Dominion's plan stayed mostly the same from 2018 - run three heats early in the week and get the event over with before there was much to conflict with it. The biggest problem last year had definitely been a lack of copies of the game. To try to counteract this, I put out a call on BoardGameGeek in the week leading up to WBC, appealing to the public to please, please bring their copies of Dominion if they could. Asking as well for a list of other games that had had problems with copies in the past kept the thread active and visible, and hopefully helped out other GMs.
The only other change from last year was moving the first heat to First Saturday, with the other two in the old back-to-back positions on First Sunday. This seemed to be well-received, and I was pleased to find that we had 26 full tables for Heat 1 without needing to dip into the GM/library copies. My thanks to everyone who showed up with a copy of the game!

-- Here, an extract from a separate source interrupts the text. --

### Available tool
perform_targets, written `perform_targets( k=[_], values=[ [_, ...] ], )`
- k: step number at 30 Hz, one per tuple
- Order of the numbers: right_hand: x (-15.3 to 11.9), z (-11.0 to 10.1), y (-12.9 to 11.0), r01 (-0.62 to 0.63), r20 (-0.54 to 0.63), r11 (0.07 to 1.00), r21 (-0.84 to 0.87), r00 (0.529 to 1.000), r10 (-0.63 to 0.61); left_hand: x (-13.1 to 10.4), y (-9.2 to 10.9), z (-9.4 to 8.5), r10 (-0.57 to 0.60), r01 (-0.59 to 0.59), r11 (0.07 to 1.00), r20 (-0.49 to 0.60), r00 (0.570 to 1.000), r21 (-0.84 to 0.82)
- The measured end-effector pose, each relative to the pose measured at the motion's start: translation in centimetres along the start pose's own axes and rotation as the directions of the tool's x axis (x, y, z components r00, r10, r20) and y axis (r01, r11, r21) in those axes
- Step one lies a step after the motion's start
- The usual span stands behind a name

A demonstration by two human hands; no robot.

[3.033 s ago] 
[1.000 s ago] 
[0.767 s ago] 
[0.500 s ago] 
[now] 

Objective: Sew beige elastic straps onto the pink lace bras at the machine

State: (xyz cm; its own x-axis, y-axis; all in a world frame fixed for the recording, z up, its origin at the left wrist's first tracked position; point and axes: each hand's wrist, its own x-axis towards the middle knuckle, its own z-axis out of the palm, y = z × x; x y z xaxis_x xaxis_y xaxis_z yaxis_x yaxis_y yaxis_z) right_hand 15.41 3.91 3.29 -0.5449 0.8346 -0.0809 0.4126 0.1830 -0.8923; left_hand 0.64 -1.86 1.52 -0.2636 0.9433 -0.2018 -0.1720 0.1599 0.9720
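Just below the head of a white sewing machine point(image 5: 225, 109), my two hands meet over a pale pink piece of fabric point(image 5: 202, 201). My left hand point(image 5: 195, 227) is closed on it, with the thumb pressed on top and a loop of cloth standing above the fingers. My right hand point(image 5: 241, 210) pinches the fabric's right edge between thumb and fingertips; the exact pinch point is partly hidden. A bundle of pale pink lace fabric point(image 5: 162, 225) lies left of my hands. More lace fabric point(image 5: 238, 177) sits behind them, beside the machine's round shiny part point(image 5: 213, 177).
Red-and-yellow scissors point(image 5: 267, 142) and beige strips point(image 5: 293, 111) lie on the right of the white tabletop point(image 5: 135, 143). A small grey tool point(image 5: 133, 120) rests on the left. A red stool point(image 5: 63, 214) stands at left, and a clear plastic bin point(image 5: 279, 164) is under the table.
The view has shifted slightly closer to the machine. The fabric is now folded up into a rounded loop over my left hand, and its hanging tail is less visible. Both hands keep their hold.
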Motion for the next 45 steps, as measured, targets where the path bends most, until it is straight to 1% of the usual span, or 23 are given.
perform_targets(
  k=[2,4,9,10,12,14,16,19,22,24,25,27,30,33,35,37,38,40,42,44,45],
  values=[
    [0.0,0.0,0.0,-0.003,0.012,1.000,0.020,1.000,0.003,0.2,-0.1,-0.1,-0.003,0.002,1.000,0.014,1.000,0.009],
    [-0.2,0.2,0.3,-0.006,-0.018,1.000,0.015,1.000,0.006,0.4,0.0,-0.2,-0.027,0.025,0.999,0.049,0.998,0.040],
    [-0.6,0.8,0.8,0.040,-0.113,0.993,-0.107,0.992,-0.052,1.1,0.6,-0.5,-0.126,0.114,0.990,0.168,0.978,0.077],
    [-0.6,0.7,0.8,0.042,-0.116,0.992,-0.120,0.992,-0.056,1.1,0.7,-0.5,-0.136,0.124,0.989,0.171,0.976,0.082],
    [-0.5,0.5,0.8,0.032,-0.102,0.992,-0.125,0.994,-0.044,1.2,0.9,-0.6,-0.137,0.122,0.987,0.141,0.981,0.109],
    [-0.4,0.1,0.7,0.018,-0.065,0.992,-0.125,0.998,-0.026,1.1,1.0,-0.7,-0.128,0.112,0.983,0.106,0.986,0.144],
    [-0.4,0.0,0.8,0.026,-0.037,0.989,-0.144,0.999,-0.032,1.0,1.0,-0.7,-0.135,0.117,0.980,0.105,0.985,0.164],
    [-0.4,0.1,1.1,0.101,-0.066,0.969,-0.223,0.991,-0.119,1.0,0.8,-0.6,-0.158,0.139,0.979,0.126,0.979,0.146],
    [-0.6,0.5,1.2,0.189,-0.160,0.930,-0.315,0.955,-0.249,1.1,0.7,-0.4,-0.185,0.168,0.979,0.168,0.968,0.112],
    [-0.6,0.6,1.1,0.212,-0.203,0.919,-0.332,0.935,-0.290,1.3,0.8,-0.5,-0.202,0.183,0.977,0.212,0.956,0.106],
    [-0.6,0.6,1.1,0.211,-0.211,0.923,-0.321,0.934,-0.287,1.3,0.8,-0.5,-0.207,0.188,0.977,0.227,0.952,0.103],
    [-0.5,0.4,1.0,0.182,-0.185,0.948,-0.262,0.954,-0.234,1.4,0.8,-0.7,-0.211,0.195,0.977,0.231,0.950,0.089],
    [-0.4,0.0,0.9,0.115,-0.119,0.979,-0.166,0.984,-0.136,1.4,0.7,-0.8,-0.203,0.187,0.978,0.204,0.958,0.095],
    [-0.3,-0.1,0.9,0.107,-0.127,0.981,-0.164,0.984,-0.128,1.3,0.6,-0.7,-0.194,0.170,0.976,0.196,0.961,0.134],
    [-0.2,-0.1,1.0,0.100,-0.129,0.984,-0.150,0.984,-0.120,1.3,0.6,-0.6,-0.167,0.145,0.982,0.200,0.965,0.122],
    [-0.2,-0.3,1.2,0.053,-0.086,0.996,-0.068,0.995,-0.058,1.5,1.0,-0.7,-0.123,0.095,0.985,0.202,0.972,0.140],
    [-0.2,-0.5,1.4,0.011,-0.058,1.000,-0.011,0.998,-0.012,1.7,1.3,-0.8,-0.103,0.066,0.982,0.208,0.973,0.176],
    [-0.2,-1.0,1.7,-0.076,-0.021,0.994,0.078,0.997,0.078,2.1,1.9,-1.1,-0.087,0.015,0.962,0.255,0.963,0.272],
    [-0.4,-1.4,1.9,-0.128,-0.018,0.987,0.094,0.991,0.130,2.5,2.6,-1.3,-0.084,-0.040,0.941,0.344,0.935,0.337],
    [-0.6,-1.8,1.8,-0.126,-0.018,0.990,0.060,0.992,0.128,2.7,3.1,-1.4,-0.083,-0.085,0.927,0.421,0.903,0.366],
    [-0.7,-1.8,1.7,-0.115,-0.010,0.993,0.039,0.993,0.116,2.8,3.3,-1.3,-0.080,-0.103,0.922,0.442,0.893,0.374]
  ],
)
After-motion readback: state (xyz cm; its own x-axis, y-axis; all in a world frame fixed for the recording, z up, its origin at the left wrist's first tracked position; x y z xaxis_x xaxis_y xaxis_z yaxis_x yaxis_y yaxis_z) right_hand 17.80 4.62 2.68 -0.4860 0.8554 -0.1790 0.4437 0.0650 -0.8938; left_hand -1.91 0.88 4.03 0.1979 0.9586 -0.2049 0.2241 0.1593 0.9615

Not everything was sunshine and roses, though, as once again play time became an issue. Games of Dominion shouldn't normally go over an hour, but even with the seating method inherited from Nick Ferris getting everyone into their assigned seats quickly, players still need a few minutes to deal out randomizers, study the available cards, and get to playing. The random nature of Dominion would also rear its head - games that feature many attacks have a tendency to go longer than more pacifistic ones. Frequent tours around the room to remind players of the inevitable passage of time helped most games finish on time, but the last table had to be cut off early as the hour mark hit without an end in sight.
The second heat, unfortunately, saw less players with copies of the game. The GM and library copies, as well as one provided by Andrew Drummond, were all pressed into service, and we still had to turn away the very last hopeful entrant. Room size was also problematic, as the Sunday heats had been moved to the smaller Wintergreen, forcing our last few tables to overflow downstairs into Fox Den.
Running back-to-back heats has some advantages and some disadvantages. It minimizes setup time, as hosts only need to put away the 10 kingdom cards and reset the starting decks for the second game; players and hosts who show up for the first game are also easily able to stick around if they want. It definitely doesn't simplify things for the GM, though, as registration for the second game necessarily needs to overlap with the first game's slot in order to avoid unsightly delays. The GM's best friend for times like these are, well, friends, in this case AGM Sky Roy. While I ran around to verify which of the game hosts were sticking around, Sky handled registration of all of the non-game-bringing players. With his much-appreciated help, we were able to start the third heat basically on time.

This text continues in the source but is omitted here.